### WORK TASK:
For every line in the material, print that line exactly.

### PROVIDED DATA:
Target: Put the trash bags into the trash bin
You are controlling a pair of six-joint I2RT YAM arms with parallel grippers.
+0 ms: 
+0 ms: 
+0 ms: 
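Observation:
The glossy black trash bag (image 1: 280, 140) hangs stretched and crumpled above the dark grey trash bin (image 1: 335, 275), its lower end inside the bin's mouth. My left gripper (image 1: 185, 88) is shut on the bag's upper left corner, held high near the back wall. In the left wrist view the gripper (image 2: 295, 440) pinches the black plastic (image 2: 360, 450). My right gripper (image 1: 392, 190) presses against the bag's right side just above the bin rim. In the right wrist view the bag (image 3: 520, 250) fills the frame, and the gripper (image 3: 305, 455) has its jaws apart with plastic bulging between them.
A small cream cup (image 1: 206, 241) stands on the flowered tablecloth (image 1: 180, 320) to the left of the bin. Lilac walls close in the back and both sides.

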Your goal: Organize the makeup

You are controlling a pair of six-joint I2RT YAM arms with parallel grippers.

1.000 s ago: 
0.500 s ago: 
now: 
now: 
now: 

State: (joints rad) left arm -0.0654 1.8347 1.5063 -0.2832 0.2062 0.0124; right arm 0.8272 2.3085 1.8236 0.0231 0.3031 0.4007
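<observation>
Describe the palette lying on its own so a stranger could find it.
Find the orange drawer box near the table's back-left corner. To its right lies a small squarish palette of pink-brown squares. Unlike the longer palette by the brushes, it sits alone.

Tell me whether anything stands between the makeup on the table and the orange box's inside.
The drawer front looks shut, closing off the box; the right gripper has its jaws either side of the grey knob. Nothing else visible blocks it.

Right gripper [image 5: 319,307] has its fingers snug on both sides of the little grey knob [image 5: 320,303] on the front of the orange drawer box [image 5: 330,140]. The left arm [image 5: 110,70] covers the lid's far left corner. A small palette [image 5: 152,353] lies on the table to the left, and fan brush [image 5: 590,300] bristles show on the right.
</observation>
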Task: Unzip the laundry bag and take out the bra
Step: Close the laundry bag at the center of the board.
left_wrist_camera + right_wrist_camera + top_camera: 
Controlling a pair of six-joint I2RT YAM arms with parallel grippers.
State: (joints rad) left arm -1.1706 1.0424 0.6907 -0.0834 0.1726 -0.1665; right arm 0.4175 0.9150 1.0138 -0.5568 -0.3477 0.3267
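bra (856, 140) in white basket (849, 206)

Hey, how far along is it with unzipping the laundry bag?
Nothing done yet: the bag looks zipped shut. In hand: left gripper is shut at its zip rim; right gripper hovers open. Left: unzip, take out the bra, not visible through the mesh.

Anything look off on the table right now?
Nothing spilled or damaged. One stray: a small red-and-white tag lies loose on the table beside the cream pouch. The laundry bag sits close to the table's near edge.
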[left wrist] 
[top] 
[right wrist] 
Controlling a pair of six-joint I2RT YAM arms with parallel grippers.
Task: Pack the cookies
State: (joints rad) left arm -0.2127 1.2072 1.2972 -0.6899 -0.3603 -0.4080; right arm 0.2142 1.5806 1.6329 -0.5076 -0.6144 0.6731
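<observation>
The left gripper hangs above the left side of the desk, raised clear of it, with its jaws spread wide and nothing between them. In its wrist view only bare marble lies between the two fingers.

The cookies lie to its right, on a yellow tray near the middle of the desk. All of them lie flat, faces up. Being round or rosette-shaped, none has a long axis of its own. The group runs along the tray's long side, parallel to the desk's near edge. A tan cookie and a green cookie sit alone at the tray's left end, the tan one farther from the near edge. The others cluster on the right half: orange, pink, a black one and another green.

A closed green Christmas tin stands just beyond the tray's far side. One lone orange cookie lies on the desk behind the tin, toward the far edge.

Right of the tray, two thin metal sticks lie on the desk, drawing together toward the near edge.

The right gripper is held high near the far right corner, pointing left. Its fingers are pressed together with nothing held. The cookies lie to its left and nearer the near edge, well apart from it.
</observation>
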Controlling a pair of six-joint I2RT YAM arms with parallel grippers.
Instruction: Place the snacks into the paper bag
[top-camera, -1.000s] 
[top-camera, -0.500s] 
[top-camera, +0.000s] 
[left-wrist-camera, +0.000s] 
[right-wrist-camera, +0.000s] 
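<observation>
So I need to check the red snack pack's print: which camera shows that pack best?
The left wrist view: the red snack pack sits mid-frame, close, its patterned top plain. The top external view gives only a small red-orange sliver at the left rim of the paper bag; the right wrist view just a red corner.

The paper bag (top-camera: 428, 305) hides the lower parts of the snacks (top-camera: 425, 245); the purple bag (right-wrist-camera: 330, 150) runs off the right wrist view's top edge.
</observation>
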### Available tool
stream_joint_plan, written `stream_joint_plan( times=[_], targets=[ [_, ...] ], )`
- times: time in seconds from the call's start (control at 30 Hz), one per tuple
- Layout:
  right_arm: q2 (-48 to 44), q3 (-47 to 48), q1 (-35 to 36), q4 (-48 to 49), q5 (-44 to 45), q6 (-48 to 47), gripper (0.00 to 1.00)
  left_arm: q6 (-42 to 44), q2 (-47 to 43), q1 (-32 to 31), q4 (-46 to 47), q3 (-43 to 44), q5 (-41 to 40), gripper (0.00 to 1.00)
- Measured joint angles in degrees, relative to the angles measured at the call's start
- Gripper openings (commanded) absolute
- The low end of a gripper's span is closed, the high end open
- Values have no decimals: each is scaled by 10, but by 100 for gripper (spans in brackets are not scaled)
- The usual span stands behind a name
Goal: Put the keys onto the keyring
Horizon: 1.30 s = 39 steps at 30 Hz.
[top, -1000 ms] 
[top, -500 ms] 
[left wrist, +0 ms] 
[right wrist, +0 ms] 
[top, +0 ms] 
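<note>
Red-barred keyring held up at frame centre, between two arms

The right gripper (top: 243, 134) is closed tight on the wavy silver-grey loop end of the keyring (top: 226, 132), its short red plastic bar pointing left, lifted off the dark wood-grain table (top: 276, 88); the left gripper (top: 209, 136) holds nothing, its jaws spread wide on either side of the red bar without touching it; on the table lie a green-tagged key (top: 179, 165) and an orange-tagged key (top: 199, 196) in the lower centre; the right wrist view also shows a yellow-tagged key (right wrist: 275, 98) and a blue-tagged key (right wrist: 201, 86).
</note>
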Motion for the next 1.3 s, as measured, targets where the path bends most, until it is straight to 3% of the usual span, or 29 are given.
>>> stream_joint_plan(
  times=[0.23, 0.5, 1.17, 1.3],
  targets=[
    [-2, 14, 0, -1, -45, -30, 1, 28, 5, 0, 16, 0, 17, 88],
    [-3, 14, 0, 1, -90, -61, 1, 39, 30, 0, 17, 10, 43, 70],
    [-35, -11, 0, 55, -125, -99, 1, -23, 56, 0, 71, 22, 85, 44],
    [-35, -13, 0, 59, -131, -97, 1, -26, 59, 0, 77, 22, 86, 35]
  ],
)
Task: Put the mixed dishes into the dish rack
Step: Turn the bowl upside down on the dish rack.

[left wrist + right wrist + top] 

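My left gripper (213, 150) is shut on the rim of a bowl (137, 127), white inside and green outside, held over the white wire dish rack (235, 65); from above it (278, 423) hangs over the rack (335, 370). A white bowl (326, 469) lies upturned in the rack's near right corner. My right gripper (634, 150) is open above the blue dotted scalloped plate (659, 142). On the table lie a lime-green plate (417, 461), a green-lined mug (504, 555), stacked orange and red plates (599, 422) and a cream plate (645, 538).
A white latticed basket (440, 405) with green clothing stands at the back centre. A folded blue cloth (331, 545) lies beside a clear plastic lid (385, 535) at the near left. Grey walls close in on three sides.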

### EXERCISE RESULT:
Target: Put the trash bags into the trash bin
You are controlling a pair of six-joint I2RT YAM arms with parallel grippers.
+0 ms: 
+0 ms: 
+0 ms: 
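Observation:
The glossy black trash bag (image 1: 280, 140) hangs stretched and crumpled above the dark grey trash bin (image 1: 335, 275), its lower end inside the bin's mouth. My left gripper (image 1: 185, 88) is shut on the bag's upper left corner, held high near the back wall. In the left wrist view the gripper (image 2: 295, 440) pinches the black plastic (image 2: 360, 450). My right gripper (image 1: 392, 190) presses against the bag's right side just above the bin rim. In the right wrist view the bag (image 3: 520, 250) fills the frame, and the gripper (image 3: 305, 455) has its jaws apart with plastic bulging between them.
A small cream cup (image 1: 206, 241) stands on the flowered tablecloth (image 1: 180, 320) to the left of the bin. Lilac walls close in the back and both sides.
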
Your goal: Organize the makeup

You are controlling a pair of six-joint I2RT YAM arms with parallel grippers.

1.000 s ago: 
0.500 s ago: 
now: 
now: 
now: 

State: (joints rad) left arm -0.0654 1.8347 1.5063 -0.2832 0.2062 0.0124; right arm 0.8272 2.3085 1.8236 0.0231 0.3031 0.4007
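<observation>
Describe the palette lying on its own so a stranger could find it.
Find the orange drawer box near the table's back-left corner. To its right lies a small squarish palette of pink-brown squares. Unlike the longer palette by the brushes, it sits alone.

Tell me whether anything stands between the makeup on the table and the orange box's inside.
The drawer front looks shut, closing off the box; the right gripper has its jaws either side of the grey knob. Nothing else visible blocks it.

Right gripper [image 5: 319,307] has its fingers snug on both sides of the little grey knob [image 5: 320,303] on the front of the orange drawer box [image 5: 330,140]. The left arm [image 5: 110,70] covers the lid's far left corner. A small palette [image 5: 152,353] lies on the table to the left, and fan brush [image 5: 590,300] bristles show on the right.
</observation>
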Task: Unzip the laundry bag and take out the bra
Step: Close the laundry bag at the center of the board.
left_wrist_camera + right_wrist_camera + top_camera: 
Controlling a pair of six-joint I2RT YAM arms with parallel grippers.
State: (joints rad) left arm -1.1706 1.0424 0.6907 -0.0834 0.1726 -0.1665; right arm 0.4175 0.9150 1.0138 -0.5568 -0.3477 0.3267
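bra (856, 140) in white basket (849, 206)

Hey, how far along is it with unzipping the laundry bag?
Nothing done yet: the bag looks zipped shut. In hand: left gripper is shut at its zip rim; right gripper hovers open. Left: unzip, take out the bra, not visible through the mesh.

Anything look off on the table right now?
Nothing spilled or damaged. One stray: a small red-and-white tag lies loose on the table beside the cream pouch. The laundry bag sits close to the table's near edge.
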[left wrist] 
[top] 
[right wrist] 
Controlling a pair of six-joint I2RT YAM arms with parallel grippers.
Task: Pack the cookies
State: (joints rad) left arm -0.2127 1.2072 1.2972 -0.6899 -0.3603 -0.4080; right arm 0.2142 1.5806 1.6329 -0.5076 -0.6144 0.6731
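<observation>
The left gripper hangs above the left side of the desk, raised clear of it, with its jaws spread wide and nothing between them. In its wrist view only bare marble lies between the two fingers.

The cookies lie to its right, on a yellow tray near the middle of the desk. All of them lie flat, faces up. Being round or rosette-shaped, none has a long axis of its own. The group runs along the tray's long side, parallel to the desk's near edge. A tan cookie and a green cookie sit alone at the tray's left end, the tan one farther from the near edge. The others cluster on the right half: orange, pink, a black one and another green.

A closed green Christmas tin stands just beyond the tray's far side. One lone orange cookie lies on the desk behind the tin, toward the far edge.

Right of the tray, two thin metal sticks lie on the desk, drawing together toward the near edge.

The right gripper is held high near the far right corner, pointing left. Its fingers are pressed together with nothing held. The cookies lie to its left and nearer the near edge, well apart from it.
</observation>
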Controlling a pair of six-joint I2RT YAM arms with parallel grippers.
Instruction: Place the snacks into the paper bag
[top-camera, -1.000s] 
[top-camera, -0.500s] 
[top-camera, +0.000s] 
[left-wrist-camera, +0.000s] 
[right-wrist-camera, +0.000s] 
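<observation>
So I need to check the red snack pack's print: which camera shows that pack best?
The left wrist view: the red snack pack sits mid-frame, close, its patterned top plain. The top external view gives only a small red-orange sliver at the left rim of the paper bag; the right wrist view just a red corner.

The paper bag (top-camera: 428, 305) hides the lower parts of the snacks (top-camera: 425, 245); the purple bag (right-wrist-camera: 330, 150) runs off the right wrist view's top edge.
</observation>
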### Available tool
stream_joint_plan, written `stream_joint_plan( times=[_], targets=[ [_, ...] ], )`
- times: time in seconds from the call's start (control at 30 Hz), one per tuple
- Layout:
  right_arm: q2 (-48 to 44), q3 (-47 to 48), q1 (-35 to 36), q4 (-48 to 49), q5 (-44 to 45), q6 (-48 to 47), gripper (0.00 to 1.00)
  left_arm: q6 (-42 to 44), q2 (-47 to 43), q1 (-32 to 31), q4 (-46 to 47), q3 (-43 to 44), q5 (-41 to 40), gripper (0.00 to 1.00)
- Measured joint angles in degrees, relative to the angles measured at the call's start
- Gripper openings (commanded) absolute
- The low end of a gripper's span is closed, the high end open
- Values have no decimals: each is scaled by 10, but by 100 for gripper (spans in brackets are not scaled)
- The usual span stands behind a name
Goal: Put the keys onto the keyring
Horizon: 1.30 s = 39 steps at 30 Hz.
[top, -1000 ms] 
[top, -500 ms] 
[left wrist, +0 ms] 
[right wrist, +0 ms] 
[top, +0 ms] 
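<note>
Red-barred keyring held up at frame centre, between two arms

The right gripper (top: 243, 134) is closed tight on the wavy silver-grey loop end of the keyring (top: 226, 132), its short red plastic bar pointing left, lifted off the dark wood-grain table (top: 276, 88); the left gripper (top: 209, 136) holds nothing, its jaws spread wide on either side of the red bar without touching it; on the table lie a green-tagged key (top: 179, 165) and an orange-tagged key (top: 199, 196) in the lower centre; the right wrist view also shows a yellow-tagged key (right wrist: 275, 98) and a blue-tagged key (right wrist: 201, 86).
</note>
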Motion for the next 1.3 s, as measured, targets where the path bends most, until it is straight to 3% of the usual span, or 29 are given.
>>> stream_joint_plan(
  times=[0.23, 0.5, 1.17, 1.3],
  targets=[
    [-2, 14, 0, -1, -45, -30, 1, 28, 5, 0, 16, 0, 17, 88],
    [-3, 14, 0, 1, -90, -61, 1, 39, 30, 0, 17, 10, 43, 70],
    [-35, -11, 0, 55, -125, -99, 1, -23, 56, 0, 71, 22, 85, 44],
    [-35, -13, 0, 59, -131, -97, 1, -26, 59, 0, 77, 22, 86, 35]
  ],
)
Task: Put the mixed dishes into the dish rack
Step: Turn the bowl upside down on the dish rack.

[left wrist + right wrist + top] 

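My left gripper (213, 150) is shut on the rim of a bowl (137, 127), white inside and green outside, held over the white wire dish rack (235, 65); from above it (278, 423) hangs over the rack (335, 370). A white bowl (326, 469) lies upturned in the rack's near right corner. My right gripper (634, 150) is open above the blue dotted scalloped plate (659, 142). On the table lie a lime-green plate (417, 461), a green-lined mug (504, 555), stacked orange and red plates (599, 422) and a cream plate (645, 538).
A white latticed basket (440, 405) with green clothing stands at the back centre. A folded blue cloth (331, 545) lies beside a clear plastic lid (385, 535) at the near left. Grey walls close in on three sides.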

The exercise is now done.